▶ Problem description:
Please transcribe exactly, and only, the lines of the data below between the line holding "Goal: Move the" and the line holding "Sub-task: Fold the", inclusive.

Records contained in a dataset
--- START ---

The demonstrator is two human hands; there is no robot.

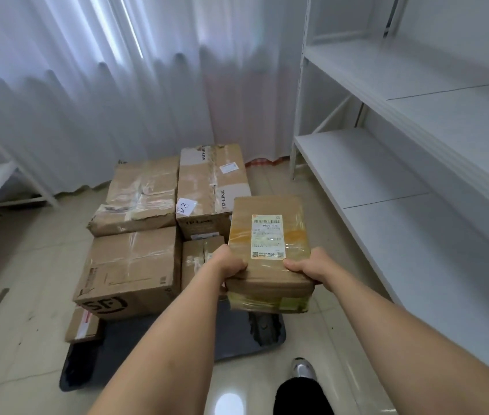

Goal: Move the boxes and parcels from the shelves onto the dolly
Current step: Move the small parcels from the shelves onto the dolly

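Both hands hold a taped brown parcel [268,253] in the air above the near right part of the dark dolly [147,333]. The left hand [231,265] and right hand [303,265] grip its near corners, fingers [292,266] curled over the top edge. Larger boxes [135,265] already fill the dolly's left and far side. White shelves [417,163] stand to the right. The bare near right patch looks the best landing spot: lower the parcel flat, snug against the small box [200,253] beside it, before letting go.
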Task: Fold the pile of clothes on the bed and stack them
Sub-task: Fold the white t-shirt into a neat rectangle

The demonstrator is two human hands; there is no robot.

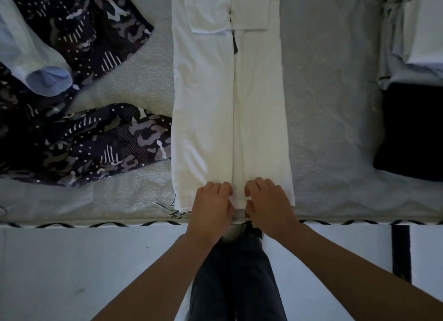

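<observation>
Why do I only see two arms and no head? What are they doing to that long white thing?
The picture comes from one camera worn on a person's head, looking down, so you see what that person sees: their own arms, and their legs in dark trousers below.

The left hand and the right hand are side by side at the near end of a white garment. It lies on the bed, with both sides already folded in so they meet down the middle. The fingers are curled onto the cloth's near edge; it looks like a grip on the hem, probably ready to fold it upward.

On the left lies an unfolded dark patterned garment and a pale blue sleeve. At the far right sit folded clothes in a stack, with something dark in front of it.
</observation>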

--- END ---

▶ Response to this task:
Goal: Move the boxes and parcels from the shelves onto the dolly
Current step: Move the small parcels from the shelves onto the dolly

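Both hands hold a taped brown parcel [268,253] in the air above the near right part of the dark dolly [147,333]. The left hand [231,265] and right hand [303,265] grip its near corners, fingers [292,266] curled over the top edge. Larger boxes [135,265] already fill the dolly's left and far side. White shelves [417,163] stand to the right. The bare near right patch looks the best landing spot: lower the parcel flat, snug against the small box [200,253] beside it, before letting go.
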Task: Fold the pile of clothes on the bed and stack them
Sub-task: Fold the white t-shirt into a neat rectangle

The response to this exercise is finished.